Incrementality Testing for Shopify: The Geo-Holdout Method That Proves Which Ads Actually Drive Revenue

You spent $42,000 on Meta last month. Ads Manager says you generated $168,000. A 4x ROAS. Your accountant pulls the P&L and the number does not match. Revenue grew $11,000 month on month. Not $168,000.

What’s in This Article

Welcome to the most expensive lie in eCommerce.

Reported ROAS is no longer real revenue. Since iOS 14.5 rolled out, Meta has been guessing at conversions it cannot see. Apple’s App Tracking Transparency means roughly 75 to 85 percent of iOS users opt out of cross-app tracking, so Meta loses visibility on most of your iPhone customers. Then in March 2026, Meta changed the click-through definition so engagement actions like likes, shares and saves no longer count, dropping reported ROAS by 15 to 30 percent overnight. Across 3,014 ecommerce advertisers tracked through Meta’s Andromeda rollout, average ROAS fell 7 percent. Prospecting ROAS fell 13 percent.

None of that reflects real sales. The sales were always there. The reporting just changed.

If you are still making spend decisions off Ads Manager ROAS, you are flying half blind on 60 percent of actual data. The fix is not another attribution tool. The fix is incrementality testing, and the cleanest version of it for Aussie Shopify brands is a geo-holdout. It is the only method that gives you a defensible answer to the question every founder is asking right now: “If I switched off this channel tomorrow, how much revenue would I actually lose?”

Why Multi-Touch Attribution Cannot Answer That Question

Multi-touch attribution (MTA) is what every dashboard tool sells you. Triple Whale, Polar, Northbeam, Rockerbox. They stitch together pixel data, server-side events, UTM tags, and probabilistic modelling, then assign credit across touch points. It is useful. It is also fundamentally a correlation engine, not a causation engine.

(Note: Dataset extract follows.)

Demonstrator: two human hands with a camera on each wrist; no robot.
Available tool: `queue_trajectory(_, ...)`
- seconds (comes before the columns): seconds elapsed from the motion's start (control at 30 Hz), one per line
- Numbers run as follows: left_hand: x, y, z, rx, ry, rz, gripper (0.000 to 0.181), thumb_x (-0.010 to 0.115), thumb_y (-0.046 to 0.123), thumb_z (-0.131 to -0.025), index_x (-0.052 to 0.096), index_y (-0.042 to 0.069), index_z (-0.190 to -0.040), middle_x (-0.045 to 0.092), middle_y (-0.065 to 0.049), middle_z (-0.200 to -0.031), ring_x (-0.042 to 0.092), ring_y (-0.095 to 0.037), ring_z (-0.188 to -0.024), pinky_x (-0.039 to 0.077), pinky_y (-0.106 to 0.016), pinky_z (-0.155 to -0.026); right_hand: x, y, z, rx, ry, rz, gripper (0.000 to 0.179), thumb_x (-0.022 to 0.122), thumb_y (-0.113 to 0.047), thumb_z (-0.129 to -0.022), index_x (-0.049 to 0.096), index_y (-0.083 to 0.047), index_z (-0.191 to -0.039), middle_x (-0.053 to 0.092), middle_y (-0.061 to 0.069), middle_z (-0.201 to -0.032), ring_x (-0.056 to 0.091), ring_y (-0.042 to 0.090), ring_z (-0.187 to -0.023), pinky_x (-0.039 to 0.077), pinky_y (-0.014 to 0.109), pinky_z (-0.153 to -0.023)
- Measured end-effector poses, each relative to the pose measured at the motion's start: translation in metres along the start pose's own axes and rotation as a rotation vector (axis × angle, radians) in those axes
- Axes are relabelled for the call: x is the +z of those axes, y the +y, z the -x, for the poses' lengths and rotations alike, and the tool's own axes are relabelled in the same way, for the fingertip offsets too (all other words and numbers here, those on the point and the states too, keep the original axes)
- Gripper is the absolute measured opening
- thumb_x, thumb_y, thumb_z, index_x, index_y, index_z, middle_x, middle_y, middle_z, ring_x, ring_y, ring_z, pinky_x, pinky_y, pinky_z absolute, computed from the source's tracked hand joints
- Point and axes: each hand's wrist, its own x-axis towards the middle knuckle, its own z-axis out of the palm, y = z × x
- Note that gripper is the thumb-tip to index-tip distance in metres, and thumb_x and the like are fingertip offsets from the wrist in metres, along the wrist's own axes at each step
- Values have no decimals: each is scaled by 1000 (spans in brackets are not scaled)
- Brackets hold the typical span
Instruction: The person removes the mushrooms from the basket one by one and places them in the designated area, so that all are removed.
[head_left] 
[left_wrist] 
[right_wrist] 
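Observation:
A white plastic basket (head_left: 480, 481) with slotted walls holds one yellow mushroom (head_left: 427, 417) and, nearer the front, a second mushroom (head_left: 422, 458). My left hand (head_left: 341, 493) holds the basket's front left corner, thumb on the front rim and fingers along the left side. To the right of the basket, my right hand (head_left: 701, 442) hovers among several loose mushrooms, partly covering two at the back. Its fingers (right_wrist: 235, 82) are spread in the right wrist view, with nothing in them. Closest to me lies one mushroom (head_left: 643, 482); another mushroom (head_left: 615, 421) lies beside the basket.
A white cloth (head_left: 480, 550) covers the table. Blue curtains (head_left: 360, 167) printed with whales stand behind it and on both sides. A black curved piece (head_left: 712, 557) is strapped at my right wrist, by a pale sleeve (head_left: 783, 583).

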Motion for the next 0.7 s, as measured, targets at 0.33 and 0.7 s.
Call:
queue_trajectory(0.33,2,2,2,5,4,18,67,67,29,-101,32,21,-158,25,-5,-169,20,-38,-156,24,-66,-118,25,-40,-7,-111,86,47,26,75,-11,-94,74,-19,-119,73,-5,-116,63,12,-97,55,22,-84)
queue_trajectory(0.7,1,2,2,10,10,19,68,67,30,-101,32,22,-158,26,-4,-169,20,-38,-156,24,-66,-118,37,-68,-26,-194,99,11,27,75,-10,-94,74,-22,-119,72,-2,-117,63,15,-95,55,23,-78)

MTA can tell you “this customer saw a Meta ad before they bought”. It cannot tell you whether they would have bought anyway. If your top brand-search Google campaign converts at 11x ROAS, MTA gives it 11x of credit. Incrementality testing gives it whatever percentage of those sales would not have happened without the ad. Often that number is 20 percent. Sometimes it is zero.

A widely cited test by a major US grocery chain switched off all non-branded paid search across 12 test markets. The geo-holdout measured the sales lift at exactly 0 percent. The campaign that Ads Manager said was driving millions in revenue was driving none of it. Customers were finding them anyway through organic search.

A specialty retailer ran the same test on its catalog program. The vendor claimed a 40 percent contribution to revenue. The incremental lift was 14 percent. The other 26 percent was paid credit for sales that were always going to happen.

This is the gap incrementality testing closes. Attribution tells you who got the touch. Incrementality tells you what the touch actually caused. For brands spending more than around $30,000 a month on paid acquisition, that gap is usually the difference between profitable and unprofitable.

Reported ROAS vs incremental ROAS across paid channels. The green bars are the only revenue you would actually lose by switching the channel off.

What Incrementality Testing Actually Is

Incrementality is the percentage of conversions that would not have happened without the marketing intervention. The cleanest way to measure it is to run a controlled experiment. You expose one group to the marketing, hold another group out, and compare results.

There are four practical methods Aussie Shopify brands use:

Platform-native conversion lift studies. Meta and Google offer these for free. You provide a target audience, they split it into test and holdout, and report incremental conversions over a few weeks. Useful at smaller spend. Limited because Meta is grading its own homework.
Geo-holdout tests (geo-lift). You pick a set of postcodes, states or DMAs, you turn ads off in those regions for a defined window, and compare revenue against matched control regions. Causal. Defensible. Works for any channel. This is the method that scales.
Marketing mix modelling (MMM). Statistical regression across years of spend and revenue data. Great for board-level decisions but slow, expensive, and useless for week-to-week trading.
Synthetic control modelling. A 2025 to 2026 evolution. Instead of one holdout region, the algorithm builds a synthetic version of your treated market by weighting many similar regions together. Dramatically reduces noise and false positives.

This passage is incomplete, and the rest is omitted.